> _PROBLEM REQUIREMENTS_: Transcribe all of the data verbatim, please, and leave out its pictures.
==== MATERIAL PROVIDED ====
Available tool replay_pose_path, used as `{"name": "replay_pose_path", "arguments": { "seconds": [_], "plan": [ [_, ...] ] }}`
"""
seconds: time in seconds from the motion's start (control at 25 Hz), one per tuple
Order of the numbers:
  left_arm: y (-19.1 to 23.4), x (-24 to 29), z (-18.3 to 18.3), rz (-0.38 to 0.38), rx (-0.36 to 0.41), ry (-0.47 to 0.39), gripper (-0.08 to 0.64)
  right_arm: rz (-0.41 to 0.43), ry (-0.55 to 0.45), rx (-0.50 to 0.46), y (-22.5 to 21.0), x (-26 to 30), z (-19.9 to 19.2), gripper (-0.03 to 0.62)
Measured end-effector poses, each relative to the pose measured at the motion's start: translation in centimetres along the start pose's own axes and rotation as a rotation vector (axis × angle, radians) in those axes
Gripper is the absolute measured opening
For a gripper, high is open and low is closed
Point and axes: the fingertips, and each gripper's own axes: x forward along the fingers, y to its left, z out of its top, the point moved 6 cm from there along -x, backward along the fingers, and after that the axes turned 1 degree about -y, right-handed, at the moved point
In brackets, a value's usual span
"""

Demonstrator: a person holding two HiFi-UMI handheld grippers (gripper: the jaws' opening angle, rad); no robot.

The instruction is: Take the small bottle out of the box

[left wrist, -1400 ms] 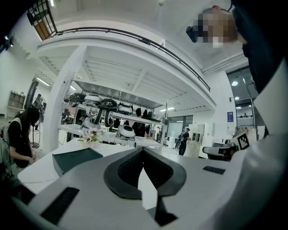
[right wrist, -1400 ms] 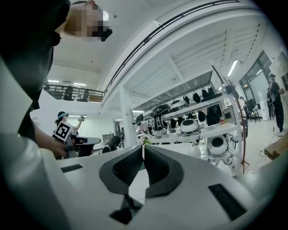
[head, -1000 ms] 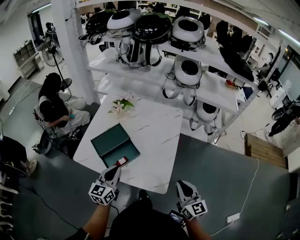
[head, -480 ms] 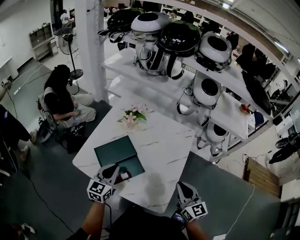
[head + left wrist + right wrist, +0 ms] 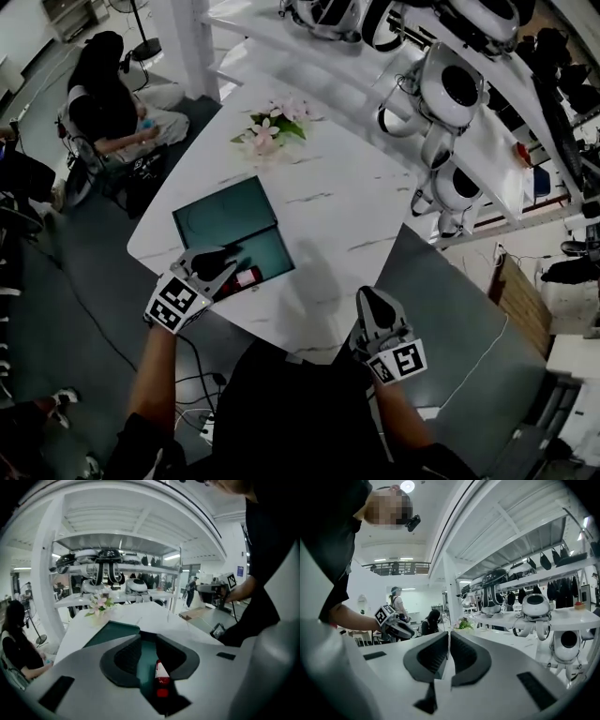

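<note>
A dark green box [image 5: 272, 246] lies open on the white marble table [image 5: 347, 216], its lid [image 5: 220, 214] folded back. A small red and white bottle [image 5: 249, 277] lies on its side at the box's near edge. My left gripper [image 5: 230, 264] reaches over that edge. In the left gripper view the bottle [image 5: 161, 679] lies between the jaws, close to the right one. The left gripper [image 5: 147, 641] is opening and its pads do not press on the bottle. My right gripper [image 5: 367, 300] hovers at the table's near edge, shut and empty; the right gripper view shows the right gripper [image 5: 449, 637] with its jaws together.
A bunch of pink flowers [image 5: 272, 129] stands at the table's far end. Behind the table are white shelves [image 5: 506, 159] that carry round white machines [image 5: 450, 84]. A person [image 5: 103, 98] sits on the floor at the far left. Cables [image 5: 84, 309] run over the grey floor.
The head view has tilted down and closer to the table. My left gripper has moved forward over the box's near edge, and its jaws now stand apart around the bottle. The right gripper stays put.
</note>
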Motion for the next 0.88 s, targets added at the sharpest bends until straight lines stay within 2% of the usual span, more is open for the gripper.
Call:
{"name": "replay_pose_path", "arguments": {
  "seconds": [0.12,0.28,0.64,0.76,0.88],
  "plan": [
    [-0.9,2.2,-1.7,-0.113,0.073,0.192,0.125,0.009,0.009,0.015,-0.7,0.5,-0.7,0.04],
    [-2.0,4.5,-4.4,-0.193,0.092,0.403,0.155,0.021,0.029,0.043,-1.6,0.9,-1.4,0.04],
    [-2.7,7.6,-7.4,-0.285,0.037,0.607,0.173,0.021,0.05,0.071,-2.9,1.4,-2.2,0.04],
    [-2.5,8.4,-7.5,-0.287,0.019,0.637,0.21,0.015,0.052,0.086,-3.3,1.4,-2.6,0.04],
    [-2.5,9.2,-7.4,-0.27,-0.005,0.621,0.22,0.006,0.054,0.113,-3.4,1.2,-3.2,0.04]
  ]
}}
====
> _ANSWER TO THIS PROBLEM_:
Available tool replay_pose_path, used as `{"name": "replay_pose_path", "arguments": { "seconds": [_], "plan": [ [_, ...] ] }}`
"""
seconds: time in seconds from the motion's start (control at 25 Hz), one per tuple
Order of the numbers:
  left_arm: y (-19.1 to 23.4), x (-24 to 29), z (-18.3 to 18.3), rz (-0.38 to 0.38), rx (-0.36 to 0.41), ry (-0.47 to 0.39), gripper (-0.08 to 0.64)
  right_arm: rz (-0.41 to 0.43), ry (-0.55 to 0.45), rx (-0.50 to 0.46), y (-22.5 to 21.0), x (-26 to 30), z (-19.9 to 19.2), gripper (-0.03 to 0.62)
Measured end-effector poses, each relative to the pose measured at the motion's start: translation in centimetres along the start pose's own axes and rotation as a rotation vector (axis × angle, radians) in those axes
Gripper is the absolute measured opening
For a gripper, high is open and low is closed
Point and axes: the fingertips, and each gripper's own axes: x forward along the fingers, y to its left, z out of its top, the point moved 6 cm from there along -x, backward along the fingers, and after that the axes turned 1 degree about -y, right-handed, at the moved point
In brackets, a value's usual span
"""

Demonstrator: a person holding two HiFi-UMI handheld grippers (gripper: the jaws' opening angle, rad); no robot.

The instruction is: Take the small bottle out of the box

[left wrist, -1400 ms] 
[right wrist, -1400 ms] 
[head, -1000 ms] 
[head, -480 ms] 
[head + left wrist + right wrist, +0 ms] 

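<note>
A dark green box [image 5: 272, 246] lies open on the white marble table [image 5: 347, 216], its lid [image 5: 220, 214] folded back. A small red and white bottle [image 5: 249, 277] lies on its side at the box's near edge. My left gripper [image 5: 230, 264] reaches over that edge. In the left gripper view the bottle [image 5: 161, 679] lies between the jaws, close to the right one. The left gripper [image 5: 147, 641] is opening and its pads do not press on the bottle. My right gripper [image 5: 367, 300] hovers at the table's near edge, shut and empty; the right gripper view shows the right gripper [image 5: 449, 637] with its jaws together.
A bunch of pink flowers [image 5: 272, 129] stands at the table's far end. Behind the table are white shelves [image 5: 506, 159] that carry round white machines [image 5: 450, 84]. A person [image 5: 103, 98] sits on the floor at the far left. Cables [image 5: 84, 309] run over the grey floor.
The head view has tilted down and closer to the table. My left gripper has moved forward over the box's near edge, and its jaws now stand apart around the bottle. The right gripper stays put.
</note>
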Motion for the next 0.88 s, targets added at the sharpest bends until straight lines stay within 2% of the usual span, more is open for the gripper.
Call:
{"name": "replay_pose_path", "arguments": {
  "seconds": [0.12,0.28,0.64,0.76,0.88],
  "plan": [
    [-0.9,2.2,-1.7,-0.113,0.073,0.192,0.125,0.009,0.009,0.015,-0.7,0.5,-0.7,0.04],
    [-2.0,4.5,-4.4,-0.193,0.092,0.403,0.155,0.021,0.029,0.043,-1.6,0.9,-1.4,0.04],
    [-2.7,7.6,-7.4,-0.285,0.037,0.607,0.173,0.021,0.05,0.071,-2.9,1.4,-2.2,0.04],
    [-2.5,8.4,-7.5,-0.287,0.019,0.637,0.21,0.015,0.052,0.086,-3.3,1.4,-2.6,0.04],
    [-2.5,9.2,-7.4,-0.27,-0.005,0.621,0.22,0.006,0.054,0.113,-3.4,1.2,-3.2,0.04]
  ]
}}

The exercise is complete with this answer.